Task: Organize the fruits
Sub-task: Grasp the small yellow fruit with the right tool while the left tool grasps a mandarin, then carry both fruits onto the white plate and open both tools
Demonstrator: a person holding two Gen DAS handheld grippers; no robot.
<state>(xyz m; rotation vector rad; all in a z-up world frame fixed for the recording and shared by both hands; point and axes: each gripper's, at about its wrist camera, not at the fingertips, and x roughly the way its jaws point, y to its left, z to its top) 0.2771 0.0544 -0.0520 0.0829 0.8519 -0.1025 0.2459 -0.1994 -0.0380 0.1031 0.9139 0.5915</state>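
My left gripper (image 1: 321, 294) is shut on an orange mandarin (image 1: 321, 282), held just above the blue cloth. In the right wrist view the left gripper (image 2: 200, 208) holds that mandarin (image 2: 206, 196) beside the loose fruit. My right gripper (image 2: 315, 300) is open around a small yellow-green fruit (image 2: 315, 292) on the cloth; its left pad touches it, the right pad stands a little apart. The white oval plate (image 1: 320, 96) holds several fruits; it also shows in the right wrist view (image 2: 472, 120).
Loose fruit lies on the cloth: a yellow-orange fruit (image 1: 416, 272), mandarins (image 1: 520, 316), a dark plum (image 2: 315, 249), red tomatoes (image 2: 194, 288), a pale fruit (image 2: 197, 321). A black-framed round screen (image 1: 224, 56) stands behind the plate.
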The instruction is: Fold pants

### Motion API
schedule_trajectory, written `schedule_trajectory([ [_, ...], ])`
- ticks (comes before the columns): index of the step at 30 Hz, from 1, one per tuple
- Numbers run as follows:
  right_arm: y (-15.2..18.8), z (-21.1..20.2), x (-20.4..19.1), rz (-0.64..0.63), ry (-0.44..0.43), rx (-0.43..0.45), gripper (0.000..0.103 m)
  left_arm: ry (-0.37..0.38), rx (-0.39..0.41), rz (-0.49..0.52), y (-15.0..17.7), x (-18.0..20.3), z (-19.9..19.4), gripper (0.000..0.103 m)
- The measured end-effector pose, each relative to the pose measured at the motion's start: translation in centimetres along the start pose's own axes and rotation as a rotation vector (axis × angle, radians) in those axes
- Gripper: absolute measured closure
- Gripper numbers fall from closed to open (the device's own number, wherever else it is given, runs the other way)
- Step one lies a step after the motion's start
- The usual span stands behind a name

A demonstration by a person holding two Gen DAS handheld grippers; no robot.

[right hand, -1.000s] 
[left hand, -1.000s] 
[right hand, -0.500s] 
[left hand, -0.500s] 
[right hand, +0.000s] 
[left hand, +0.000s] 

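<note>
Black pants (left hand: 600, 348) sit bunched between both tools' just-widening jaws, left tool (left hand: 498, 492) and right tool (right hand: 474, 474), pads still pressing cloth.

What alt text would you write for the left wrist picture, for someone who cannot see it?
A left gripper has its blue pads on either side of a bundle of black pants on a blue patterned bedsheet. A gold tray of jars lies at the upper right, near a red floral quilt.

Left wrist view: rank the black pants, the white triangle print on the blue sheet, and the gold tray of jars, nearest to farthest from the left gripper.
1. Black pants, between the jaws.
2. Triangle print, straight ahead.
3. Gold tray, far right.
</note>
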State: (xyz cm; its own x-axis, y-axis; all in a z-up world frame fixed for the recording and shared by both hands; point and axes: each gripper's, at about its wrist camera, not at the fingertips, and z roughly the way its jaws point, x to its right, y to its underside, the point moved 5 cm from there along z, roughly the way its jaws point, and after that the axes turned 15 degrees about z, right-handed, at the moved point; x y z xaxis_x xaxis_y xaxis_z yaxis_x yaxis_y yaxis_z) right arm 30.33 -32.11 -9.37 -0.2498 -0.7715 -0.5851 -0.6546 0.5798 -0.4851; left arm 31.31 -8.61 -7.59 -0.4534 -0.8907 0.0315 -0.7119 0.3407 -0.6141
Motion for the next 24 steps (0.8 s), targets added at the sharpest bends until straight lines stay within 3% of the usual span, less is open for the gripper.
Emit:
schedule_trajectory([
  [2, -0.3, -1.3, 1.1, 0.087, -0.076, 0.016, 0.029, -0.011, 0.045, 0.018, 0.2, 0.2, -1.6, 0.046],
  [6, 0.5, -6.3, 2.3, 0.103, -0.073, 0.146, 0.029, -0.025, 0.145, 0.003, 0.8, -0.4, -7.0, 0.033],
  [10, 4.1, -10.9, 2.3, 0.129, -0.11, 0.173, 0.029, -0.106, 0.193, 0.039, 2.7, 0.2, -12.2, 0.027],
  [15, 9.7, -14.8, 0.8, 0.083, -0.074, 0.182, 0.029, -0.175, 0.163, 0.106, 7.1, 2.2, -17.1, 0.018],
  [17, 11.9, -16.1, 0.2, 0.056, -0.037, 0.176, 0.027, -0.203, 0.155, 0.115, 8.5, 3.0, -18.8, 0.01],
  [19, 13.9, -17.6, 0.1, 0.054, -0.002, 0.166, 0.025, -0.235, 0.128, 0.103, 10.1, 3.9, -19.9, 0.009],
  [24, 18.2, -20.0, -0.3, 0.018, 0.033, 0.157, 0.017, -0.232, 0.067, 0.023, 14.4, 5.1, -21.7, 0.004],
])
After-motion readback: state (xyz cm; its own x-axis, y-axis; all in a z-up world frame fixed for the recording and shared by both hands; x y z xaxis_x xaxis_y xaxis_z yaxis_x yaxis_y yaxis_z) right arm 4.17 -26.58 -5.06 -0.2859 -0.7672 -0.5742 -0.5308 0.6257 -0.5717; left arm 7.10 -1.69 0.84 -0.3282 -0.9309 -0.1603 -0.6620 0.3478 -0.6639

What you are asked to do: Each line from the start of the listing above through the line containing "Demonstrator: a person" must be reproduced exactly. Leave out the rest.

Response area:
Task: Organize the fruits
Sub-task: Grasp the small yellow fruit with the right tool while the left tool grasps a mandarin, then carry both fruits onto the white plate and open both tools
Demonstrator: a person holding two Gen DAS handheld grippers; no robot.

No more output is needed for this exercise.